El sol se había escondido cuando llegaron a Punta Indio. La cabaña, acogedora y escondida entre árboles, los esperaba a metros del río. Desde la ventana se escuchaba el suave murmullo del agua, y al abrir la puerta, un aroma a madera los envolvió. Dejaron las maletas a un lado y, casi de inmediato, sus miradas se encontraron, llenas de promesas.
La primera noche fue un festín sencillo pero delicioso. Quesos regionales, fiambres, pan crujiente y una ensalada fresca ocuparon la mesa.
El río les cantaba de fondo mientras cenaban, y cada mirada era una caricia invisible. No necesitaban palabras; bastaba con los pequeños gestos: el roce de sus manos al pasar la bebida, el brillo en sus ojos al compartir una risa. Afuera, las estrellas comenzaban a asomarse tímidamente, pero para ellos, toda la luz del mundo estaba en sus miradas.

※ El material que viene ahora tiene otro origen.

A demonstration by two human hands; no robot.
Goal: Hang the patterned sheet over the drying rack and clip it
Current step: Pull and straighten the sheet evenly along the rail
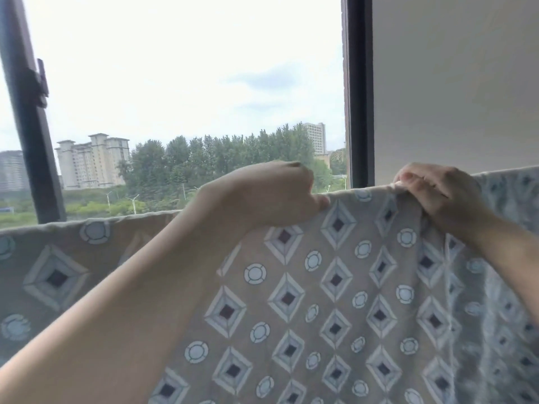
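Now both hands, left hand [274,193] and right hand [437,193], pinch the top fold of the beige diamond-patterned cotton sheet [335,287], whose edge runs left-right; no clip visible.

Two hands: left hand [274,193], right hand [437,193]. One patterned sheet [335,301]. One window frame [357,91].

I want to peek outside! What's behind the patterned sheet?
Above the patterned sheet show trees, apartment buildings and sky. The sheet covers everything lower, including any rack.
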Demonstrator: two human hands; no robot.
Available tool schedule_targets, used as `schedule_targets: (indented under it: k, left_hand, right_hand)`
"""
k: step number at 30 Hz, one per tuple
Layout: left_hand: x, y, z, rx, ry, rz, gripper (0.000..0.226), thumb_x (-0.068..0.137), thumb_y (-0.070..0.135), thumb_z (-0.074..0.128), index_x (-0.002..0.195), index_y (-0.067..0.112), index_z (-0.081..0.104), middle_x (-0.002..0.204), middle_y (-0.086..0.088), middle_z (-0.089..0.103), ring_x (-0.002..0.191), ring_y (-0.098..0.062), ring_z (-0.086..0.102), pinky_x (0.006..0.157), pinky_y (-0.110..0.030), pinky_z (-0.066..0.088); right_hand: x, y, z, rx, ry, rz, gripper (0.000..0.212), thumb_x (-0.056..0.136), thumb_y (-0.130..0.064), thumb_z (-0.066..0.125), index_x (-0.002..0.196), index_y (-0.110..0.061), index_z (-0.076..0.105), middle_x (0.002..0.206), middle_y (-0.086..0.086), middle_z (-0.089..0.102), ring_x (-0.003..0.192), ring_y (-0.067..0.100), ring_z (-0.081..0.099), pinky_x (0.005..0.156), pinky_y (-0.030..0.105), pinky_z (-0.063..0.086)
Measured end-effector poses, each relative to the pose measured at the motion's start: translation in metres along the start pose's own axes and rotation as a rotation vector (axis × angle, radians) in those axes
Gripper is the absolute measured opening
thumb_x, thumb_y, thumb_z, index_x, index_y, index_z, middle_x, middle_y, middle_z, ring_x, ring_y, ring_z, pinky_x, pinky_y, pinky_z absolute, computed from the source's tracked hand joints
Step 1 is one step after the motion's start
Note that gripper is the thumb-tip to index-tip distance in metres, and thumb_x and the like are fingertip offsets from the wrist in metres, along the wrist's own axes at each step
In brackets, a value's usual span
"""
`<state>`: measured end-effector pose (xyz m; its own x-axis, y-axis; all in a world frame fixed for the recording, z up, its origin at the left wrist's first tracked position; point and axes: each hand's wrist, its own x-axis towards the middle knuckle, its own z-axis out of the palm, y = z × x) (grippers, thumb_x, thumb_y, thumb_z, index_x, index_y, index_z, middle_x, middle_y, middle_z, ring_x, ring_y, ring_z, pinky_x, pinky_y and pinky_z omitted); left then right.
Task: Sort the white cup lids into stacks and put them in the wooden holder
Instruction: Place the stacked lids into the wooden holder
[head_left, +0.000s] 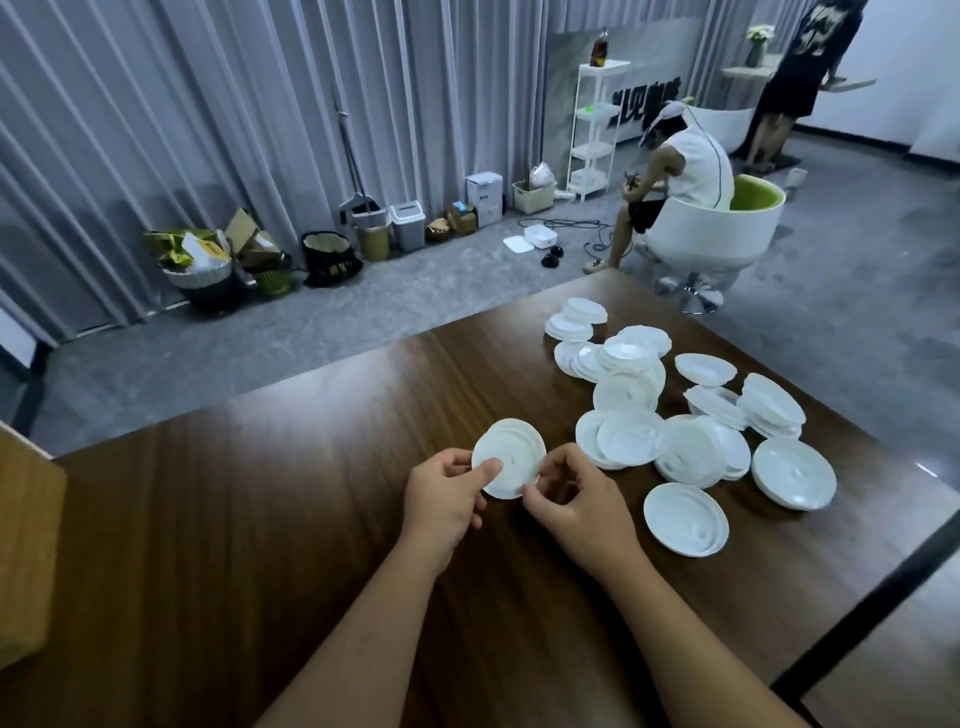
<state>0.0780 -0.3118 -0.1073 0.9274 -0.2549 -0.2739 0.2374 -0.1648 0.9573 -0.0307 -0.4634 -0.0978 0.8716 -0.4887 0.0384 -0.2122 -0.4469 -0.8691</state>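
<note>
A small stack of white cup lids (511, 454) is held just above the dark wooden table (260, 493). My left hand (447, 493) pinches its lower left edge with the thumb on top. My right hand (571, 493) grips its lower right edge with curled fingers. To the right, several more white lids lie in a loose pile (675, 405), some single, some in short stacks. One lid (685, 519) lies alone closest to my right hand. A light wooden object (26, 545) shows at the left edge; whether it is the holder I cannot tell.
The table's far edge runs diagonally behind the pile, and its right edge lies close to the lids. Beyond it a person sits in a white and green chair (727, 228); another person stands at the back right. Bins and boxes (322, 244) line the curtain.
</note>
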Motion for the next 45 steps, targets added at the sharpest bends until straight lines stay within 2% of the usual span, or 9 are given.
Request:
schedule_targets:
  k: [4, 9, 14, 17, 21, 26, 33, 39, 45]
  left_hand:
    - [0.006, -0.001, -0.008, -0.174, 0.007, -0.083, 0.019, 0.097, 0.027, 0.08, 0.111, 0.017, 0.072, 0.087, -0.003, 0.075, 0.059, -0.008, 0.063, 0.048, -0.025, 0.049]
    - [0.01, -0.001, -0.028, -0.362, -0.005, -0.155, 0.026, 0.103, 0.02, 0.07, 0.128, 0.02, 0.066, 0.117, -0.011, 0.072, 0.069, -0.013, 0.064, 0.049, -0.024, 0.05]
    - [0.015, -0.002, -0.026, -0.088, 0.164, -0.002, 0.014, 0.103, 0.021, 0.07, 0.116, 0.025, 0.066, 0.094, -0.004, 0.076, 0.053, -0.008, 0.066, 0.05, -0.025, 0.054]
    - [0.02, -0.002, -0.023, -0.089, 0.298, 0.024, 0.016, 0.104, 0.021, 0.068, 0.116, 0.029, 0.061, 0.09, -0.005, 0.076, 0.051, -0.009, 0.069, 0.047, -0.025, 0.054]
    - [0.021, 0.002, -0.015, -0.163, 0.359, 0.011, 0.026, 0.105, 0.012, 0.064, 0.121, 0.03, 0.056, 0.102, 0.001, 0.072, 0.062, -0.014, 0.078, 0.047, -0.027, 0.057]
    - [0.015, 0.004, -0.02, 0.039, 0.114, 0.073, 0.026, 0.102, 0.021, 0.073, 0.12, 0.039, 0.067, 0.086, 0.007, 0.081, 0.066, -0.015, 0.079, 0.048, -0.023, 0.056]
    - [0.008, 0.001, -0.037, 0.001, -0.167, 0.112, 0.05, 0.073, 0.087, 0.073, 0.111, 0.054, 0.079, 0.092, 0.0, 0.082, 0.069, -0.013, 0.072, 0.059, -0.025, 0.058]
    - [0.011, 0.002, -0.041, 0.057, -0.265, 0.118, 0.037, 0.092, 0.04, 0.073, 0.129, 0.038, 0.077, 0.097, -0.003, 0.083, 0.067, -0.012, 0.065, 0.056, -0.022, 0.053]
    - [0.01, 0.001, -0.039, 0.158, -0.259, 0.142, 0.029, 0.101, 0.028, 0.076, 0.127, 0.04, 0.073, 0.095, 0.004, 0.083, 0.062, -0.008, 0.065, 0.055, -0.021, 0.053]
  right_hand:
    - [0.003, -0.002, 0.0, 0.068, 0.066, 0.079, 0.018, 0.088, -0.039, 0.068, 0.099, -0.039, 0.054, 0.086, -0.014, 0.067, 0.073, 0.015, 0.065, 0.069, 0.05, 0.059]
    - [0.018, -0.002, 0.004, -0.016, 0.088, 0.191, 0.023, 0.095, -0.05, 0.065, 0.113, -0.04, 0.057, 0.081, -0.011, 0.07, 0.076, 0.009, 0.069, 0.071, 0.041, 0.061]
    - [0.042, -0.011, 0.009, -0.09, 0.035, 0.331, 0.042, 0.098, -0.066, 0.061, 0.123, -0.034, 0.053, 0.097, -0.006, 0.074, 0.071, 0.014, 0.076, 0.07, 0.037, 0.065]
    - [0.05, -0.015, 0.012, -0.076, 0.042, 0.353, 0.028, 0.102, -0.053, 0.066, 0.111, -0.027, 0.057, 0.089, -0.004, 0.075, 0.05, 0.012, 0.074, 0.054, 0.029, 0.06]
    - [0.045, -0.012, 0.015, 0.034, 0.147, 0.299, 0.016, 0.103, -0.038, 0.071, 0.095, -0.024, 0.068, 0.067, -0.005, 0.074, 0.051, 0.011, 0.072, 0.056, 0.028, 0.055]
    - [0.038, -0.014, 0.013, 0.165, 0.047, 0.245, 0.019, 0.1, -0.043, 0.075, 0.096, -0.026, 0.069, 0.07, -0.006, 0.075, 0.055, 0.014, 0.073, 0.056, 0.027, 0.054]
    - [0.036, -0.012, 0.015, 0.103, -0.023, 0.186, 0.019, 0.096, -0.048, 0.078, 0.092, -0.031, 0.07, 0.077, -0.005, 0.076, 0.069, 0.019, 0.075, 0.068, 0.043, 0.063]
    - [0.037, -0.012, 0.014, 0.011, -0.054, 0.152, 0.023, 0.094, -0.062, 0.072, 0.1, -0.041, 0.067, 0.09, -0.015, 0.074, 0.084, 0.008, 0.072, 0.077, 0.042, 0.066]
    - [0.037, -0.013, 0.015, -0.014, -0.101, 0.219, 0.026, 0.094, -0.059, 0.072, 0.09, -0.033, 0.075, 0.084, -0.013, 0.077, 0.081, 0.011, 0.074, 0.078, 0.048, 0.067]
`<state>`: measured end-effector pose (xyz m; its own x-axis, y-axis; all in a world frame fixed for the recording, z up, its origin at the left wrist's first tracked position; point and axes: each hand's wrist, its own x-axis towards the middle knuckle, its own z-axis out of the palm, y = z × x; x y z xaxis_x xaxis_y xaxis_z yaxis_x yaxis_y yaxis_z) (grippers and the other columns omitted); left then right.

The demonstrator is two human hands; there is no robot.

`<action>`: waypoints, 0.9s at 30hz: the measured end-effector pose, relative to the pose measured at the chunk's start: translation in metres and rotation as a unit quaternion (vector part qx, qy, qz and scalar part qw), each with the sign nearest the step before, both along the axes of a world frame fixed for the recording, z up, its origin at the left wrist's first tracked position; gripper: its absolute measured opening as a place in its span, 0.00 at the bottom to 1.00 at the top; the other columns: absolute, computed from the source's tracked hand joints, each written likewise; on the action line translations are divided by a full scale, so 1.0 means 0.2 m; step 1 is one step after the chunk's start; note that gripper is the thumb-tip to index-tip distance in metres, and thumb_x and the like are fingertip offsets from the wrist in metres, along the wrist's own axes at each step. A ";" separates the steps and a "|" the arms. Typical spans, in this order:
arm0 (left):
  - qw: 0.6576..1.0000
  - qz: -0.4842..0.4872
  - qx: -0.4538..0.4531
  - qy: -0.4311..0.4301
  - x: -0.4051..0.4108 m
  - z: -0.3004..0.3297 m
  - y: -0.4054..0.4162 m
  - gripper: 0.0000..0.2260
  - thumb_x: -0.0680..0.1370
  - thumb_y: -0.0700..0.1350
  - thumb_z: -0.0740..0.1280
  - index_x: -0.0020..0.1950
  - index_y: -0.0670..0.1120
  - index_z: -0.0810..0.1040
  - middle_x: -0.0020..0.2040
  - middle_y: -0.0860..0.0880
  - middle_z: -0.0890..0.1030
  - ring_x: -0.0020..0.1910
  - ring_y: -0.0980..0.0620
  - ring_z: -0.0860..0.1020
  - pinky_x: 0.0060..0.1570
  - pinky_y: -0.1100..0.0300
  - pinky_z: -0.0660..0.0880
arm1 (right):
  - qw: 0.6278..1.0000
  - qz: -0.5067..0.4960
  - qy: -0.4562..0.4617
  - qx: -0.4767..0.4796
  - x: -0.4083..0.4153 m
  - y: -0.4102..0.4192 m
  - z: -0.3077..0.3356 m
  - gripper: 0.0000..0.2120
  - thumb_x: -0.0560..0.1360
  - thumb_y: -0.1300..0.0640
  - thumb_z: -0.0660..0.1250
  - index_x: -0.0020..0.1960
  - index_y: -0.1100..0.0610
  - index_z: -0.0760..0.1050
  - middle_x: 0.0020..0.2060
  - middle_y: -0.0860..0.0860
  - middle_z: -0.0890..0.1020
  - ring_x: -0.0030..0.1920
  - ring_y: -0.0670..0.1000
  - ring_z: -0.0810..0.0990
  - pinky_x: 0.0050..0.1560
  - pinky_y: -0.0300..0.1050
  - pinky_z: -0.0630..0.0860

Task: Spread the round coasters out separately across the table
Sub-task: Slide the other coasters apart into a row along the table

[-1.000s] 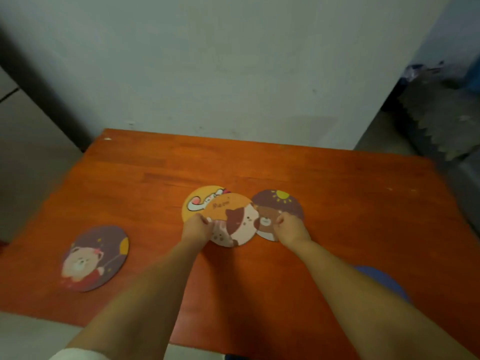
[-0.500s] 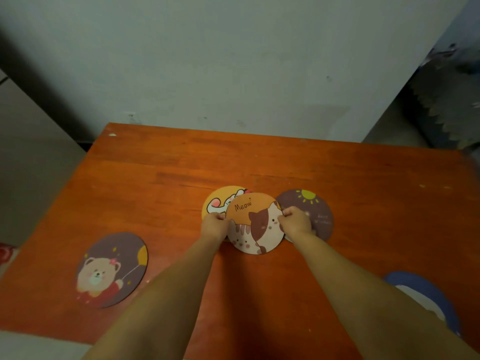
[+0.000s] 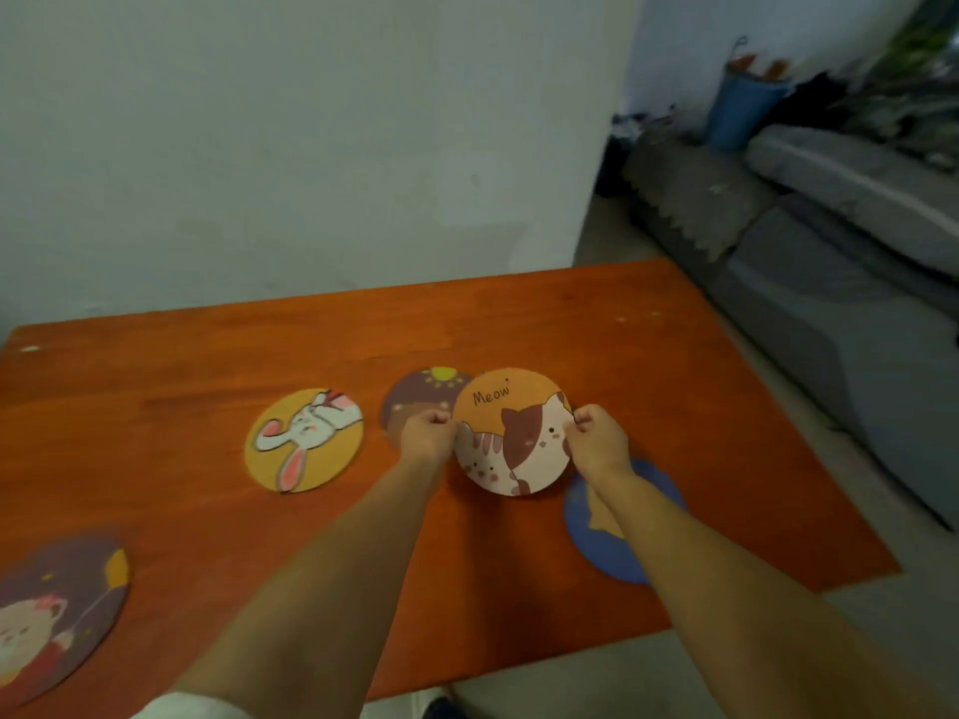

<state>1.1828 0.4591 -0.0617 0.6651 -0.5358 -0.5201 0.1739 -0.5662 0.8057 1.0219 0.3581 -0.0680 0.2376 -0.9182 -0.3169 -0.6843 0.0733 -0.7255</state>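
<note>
Partly hidden blue coaster (image 3: 612,550), sun coaster (image 3: 415,399) behind hands (image 3: 511,441)

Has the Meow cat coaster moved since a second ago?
Yes. The Meow cat coaster, held by both hands, has gone right: it covered the rabbit coaster before and now overlaps only the sun coaster, clear of the rabbit.

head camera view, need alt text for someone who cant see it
Two hands, left and right, hold an orange cat coaster reading "Meow" by its side edges above an orange-red wooden table. It overlaps a brown sun coaster. A yellow rabbit coaster, a purple bear coaster and a blue coaster lie apart.
</note>
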 end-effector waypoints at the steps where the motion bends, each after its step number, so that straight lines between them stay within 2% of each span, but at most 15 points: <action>1: 1.000 -0.017 -0.005 0.002 -0.12 0.01 -0.05 0.17 0.79 0.37 0.62 0.31 0.44 0.64 0.34 0.42 0.68 0.38 0.46 0.67 0.51 0.45 0.75 | 1.000 -0.018 0.000 -0.003 -0.13 -0.03 0.01 0.10 0.80 0.62 0.59 0.56 0.66 0.74 0.54 0.63 0.80 0.54 0.63 0.78 0.53 0.58 0.76; 4: 0.998 -0.055 -0.016 0.004 -0.47 0.02 -0.19 0.14 0.79 0.38 0.62 0.33 0.43 0.68 0.42 0.39 0.73 0.44 0.45 0.71 0.58 0.43 0.77 | 0.998 -0.055 0.000 -0.007 -0.53 -0.11 0.01 0.07 0.79 0.62 0.60 0.54 0.64 0.74 0.52 0.59 0.80 0.48 0.58 0.76 0.42 0.49 0.72; 8: 0.995 -0.099 -0.015 0.009 -0.99 -0.01 -0.35 0.16 0.80 0.39 0.62 0.32 0.46 0.66 0.36 0.42 0.72 0.43 0.44 0.71 0.55 0.40 0.78 | 0.995 -0.097 -0.003 -0.013 -1.10 -0.20 0.03 0.05 0.79 0.62 0.61 0.52 0.59 0.75 0.46 0.53 0.77 0.48 0.52 0.75 0.41 0.42 0.71; 10: 0.992 -0.125 -0.013 0.011 -1.25 -0.02 -0.44 0.16 0.80 0.39 0.62 0.32 0.46 0.67 0.37 0.42 0.72 0.42 0.44 0.71 0.53 0.44 0.78 | 0.993 -0.116 -0.002 -0.012 -1.37 -0.25 0.05 0.04 0.78 0.62 0.61 0.46 0.58 0.74 0.45 0.54 0.77 0.47 0.54 0.76 0.42 0.43 0.73; 12: 0.989 -0.146 -0.014 0.007 -1.48 -0.02 -0.52 0.15 0.80 0.39 0.62 0.33 0.46 0.68 0.36 0.44 0.72 0.40 0.44 0.70 0.49 0.47 0.75 | 0.990 -0.140 0.005 -0.010 -1.60 -0.32 0.06 0.10 0.77 0.63 0.61 0.38 0.55 0.70 0.45 0.59 0.79 0.48 0.57 0.78 0.47 0.50 0.74; 14: 0.987 -0.162 -0.018 0.009 -1.68 -0.01 -0.62 0.14 0.79 0.39 0.62 0.33 0.46 0.70 0.36 0.46 0.74 0.42 0.45 0.72 0.48 0.50 0.74 | 0.987 -0.161 0.007 -0.009 -1.81 -0.41 0.06 0.07 0.76 0.64 0.61 0.40 0.57 0.72 0.48 0.63 0.82 0.51 0.60 0.80 0.49 0.51 0.74; 16: 0.985 -0.171 -0.017 0.008 -1.78 -0.01 -0.71 0.13 0.79 0.39 0.63 0.34 0.46 0.71 0.39 0.45 0.77 0.45 0.45 0.74 0.49 0.51 0.75 | 0.985 -0.174 0.004 -0.008 -1.92 -0.48 0.06 0.04 0.76 0.64 0.62 0.43 0.59 0.72 0.50 0.65 0.82 0.52 0.62 0.80 0.52 0.52 0.76; 18: 0.984 -0.175 -0.015 -0.006 -1.87 -0.01 -0.83 0.12 0.78 0.39 0.63 0.35 0.45 0.72 0.38 0.46 0.76 0.45 0.46 0.74 0.49 0.51 0.76 | 0.983 -0.184 0.003 -0.006 -2.03 -0.58 0.04 0.09 0.76 0.63 0.62 0.37 0.56 0.69 0.50 0.65 0.83 0.49 0.60 0.80 0.51 0.53 0.77; 21: 0.983 -0.183 -0.023 -0.018 -1.96 -0.02 -1.04 0.09 0.79 0.39 0.63 0.38 0.41 0.73 0.38 0.43 0.76 0.43 0.45 0.74 0.53 0.46 0.77 | 0.984 -0.177 0.001 -0.007 -2.12 -0.77 0.02 0.16 0.76 0.63 0.61 0.32 0.51 0.65 0.49 0.65 0.83 0.44 0.56 0.78 0.49 0.53 0.77; 24: 0.985 -0.171 -0.030 -0.021 -2.00 -0.06 -1.30 0.14 0.78 0.38 0.63 0.33 0.43 0.70 0.38 0.42 0.75 0.43 0.44 0.74 0.54 0.44 0.77 | 0.986 -0.164 0.005 -0.016 -2.18 -1.03 0.04 0.16 0.76 0.64 0.61 0.32 0.52 0.65 0.49 0.65 0.83 0.43 0.55 0.77 0.48 0.53 0.76; 27: 0.987 -0.155 -0.043 0.003 -2.05 -0.08 -1.61 0.15 0.78 0.38 0.64 0.31 0.46 0.70 0.37 0.44 0.76 0.38 0.46 0.75 0.55 0.45 0.77 | 0.989 -0.146 0.027 -0.025 -2.22 -1.32 0.09 0.11 0.76 0.64 0.61 0.36 0.57 0.70 0.49 0.65 0.83 0.42 0.55 0.75 0.41 0.46 0.69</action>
<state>0.7731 0.1366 -0.0773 0.4589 -0.7555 -0.4676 0.0073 -0.5231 0.8522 0.5772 0.0935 -0.0498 -0.0567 -0.9599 -0.2744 -0.6768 0.2390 -0.6963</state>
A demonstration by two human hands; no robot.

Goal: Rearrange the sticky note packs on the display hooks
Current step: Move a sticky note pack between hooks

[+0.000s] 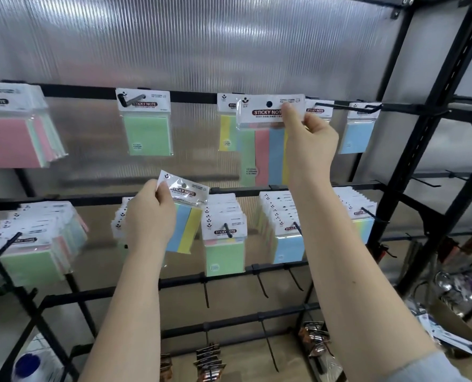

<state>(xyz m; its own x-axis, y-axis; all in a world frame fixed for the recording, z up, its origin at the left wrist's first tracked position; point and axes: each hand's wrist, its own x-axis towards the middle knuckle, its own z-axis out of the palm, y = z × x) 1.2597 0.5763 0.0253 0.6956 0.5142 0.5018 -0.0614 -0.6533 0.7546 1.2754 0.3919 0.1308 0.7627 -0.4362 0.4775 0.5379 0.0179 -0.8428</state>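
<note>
My right hand (308,136) pinches the white header card of a striped sticky note pack (265,150) with green, pink, blue and yellow strips, held up at the upper rail in front of a yellow pack (226,132). Lower and to the left, my left hand (149,216) grips a smaller blue and yellow sticky note pack (185,221) by its header, tilted, in front of the lower row. A green pack (148,130) hangs alone on an upper hook. A light blue pack (357,130) hangs at the upper right beside a bare hook (348,106).
Thick stacks of packs hang on the lower rail hooks (225,235), (287,232), (363,213) and at the left (36,244). A pink stack (14,133) hangs upper left. Black rack posts (433,119) stand at right. Small dark packets (208,359) hang below.
</note>
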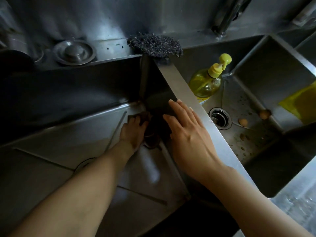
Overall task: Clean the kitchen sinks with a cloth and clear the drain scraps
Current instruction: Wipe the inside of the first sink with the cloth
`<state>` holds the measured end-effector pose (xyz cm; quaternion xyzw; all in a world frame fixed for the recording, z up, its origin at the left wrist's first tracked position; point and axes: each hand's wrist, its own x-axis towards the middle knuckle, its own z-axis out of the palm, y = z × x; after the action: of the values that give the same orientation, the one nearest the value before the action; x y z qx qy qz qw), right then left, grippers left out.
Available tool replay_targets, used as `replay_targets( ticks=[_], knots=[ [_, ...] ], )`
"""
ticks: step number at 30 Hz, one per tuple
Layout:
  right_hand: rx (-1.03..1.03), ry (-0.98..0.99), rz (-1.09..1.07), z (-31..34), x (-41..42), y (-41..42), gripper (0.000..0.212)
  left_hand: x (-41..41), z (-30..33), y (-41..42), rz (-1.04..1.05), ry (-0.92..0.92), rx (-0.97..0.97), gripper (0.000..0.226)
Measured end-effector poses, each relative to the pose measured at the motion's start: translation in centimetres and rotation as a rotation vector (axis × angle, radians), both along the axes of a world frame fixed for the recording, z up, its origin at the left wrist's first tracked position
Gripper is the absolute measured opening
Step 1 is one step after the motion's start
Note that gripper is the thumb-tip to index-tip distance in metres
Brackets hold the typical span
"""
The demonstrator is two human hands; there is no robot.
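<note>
A dark steel-wool scourer (154,45) sits on the back ledge, up beyond the grip, overhanging the ledge's front edge. Far left of it along the same ledge rests a round metal drain stopper (74,52). To the right of the grip stands a yellow pump bottle of dish soap (206,82), tilted. A metal faucet pipe (225,17) rises behind it.

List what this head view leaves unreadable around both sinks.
- Left sink's drain: covered by the left hand and a dark cloth in shadow.
- Faucet: cut off by the top edge.
- Yellow item: cut off at the right edge.
- Scraps in the right sink: too small to identify.
</note>
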<state>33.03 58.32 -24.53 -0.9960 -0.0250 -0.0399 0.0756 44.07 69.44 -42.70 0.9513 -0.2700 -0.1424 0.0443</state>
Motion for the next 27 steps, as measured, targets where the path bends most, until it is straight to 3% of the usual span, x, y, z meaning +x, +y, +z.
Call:
replay_targets(
  ticks=[5,9,16,18,24,27],
  knots=[
    [0.020,0.092,0.062,-0.5,0.0,1.2,0.041,-6.9,0.4,1.0,-0.130,0.117,0.015,0.049],
    [0.005,0.230,0.081,-0.4,0.3,1.6,0.046,-10.0,1.8,5.4,-0.205,0.091,-0.184,0.040],
    [-0.009,0.399,0.060,-1.0,2.2,1.6,0.047,-3.5,0.7,6.4,-0.002,0.019,0.003,0.062],
    [-0.001,0.434,0.047,-1.2,2.5,1.8,0.051,-2.7,0.7,6.1,0.044,0.006,0.040,0.060],
    [0.012,0.525,0.065,-1.3,2.1,2.7,0.053,-9.0,1.7,8.5,0.100,0.174,-0.039,0.045],
    [0.019,0.554,0.082,-1.4,2.1,3.2,0.053,-11.9,1.4,10.2,0.028,0.183,-0.001,0.063]
  ],
)
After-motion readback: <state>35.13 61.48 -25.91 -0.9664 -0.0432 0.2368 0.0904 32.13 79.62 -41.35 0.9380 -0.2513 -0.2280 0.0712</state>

A la mañana siguiente, después del mate, el paseo por la costa fue un descubrimiento. El viento jugaba con su cabello mientras ella señalaba los pequeños detalles: una flor escondida entre las rocas, una bandada de pájaros que surcaba el cielo. Él la escuchaba atento, sintiendo que, con cada palabra, ella le revelaba un mundo nuevo.
El día los llevó a descubrir una feria regional. Compraron más panes caseros y un pescado fresco que prometieron cocinar juntos esa noche. "Este lugar tiene algo mágico", dijo ella mientras caminaban de regreso, y él, sin dudarlo, respondió: "Como vos".
La segunda noche fue más íntima. Mientras el pescado se asaba lentamente, se sentaron en la galería a escuchar el río. Ella apoyó la cabeza en su hombro y él jugó con su cabello. “¿Te diste cuenta de que no hay un solo ruido que moleste?”, susurró ella. Él asintió y agregó: “Solo el latido de tu corazón”.
La cena fue un banquete de sabores sencillos y perfectos. Él cortó los trozos de pescado con cuidado y los sirvió en los platos. Cada bocado era un regalo, cada sonrisa un puente que los acercaba más. Cuando terminaron, ella tomó su mano y lo llevó al jardín. Se tumbaron bajo el cielo estrellado, sin decir nada, dejando que el silencio hablara por ellos.
¿Cuándo volvemos?, preguntó ella, rompiendo la calma con una sonrisa pícara. “Tan pronto como se acaben los quesos que te llevas, respondió él, besándole suavemente la frente.
Punta Indio ya no era solo un destino; se había convertido en su refugio. Una promesa de volver quedó suspendida en el aire mientras el río, eterno y sereno, les susurraba que siempre habría un rincón para su amor allí, a orillas del río, muy cerca de sus casas, donde a solas se fueron descubriendo milimetro a milimetro entre las sabanas, el río, la luna y el sol.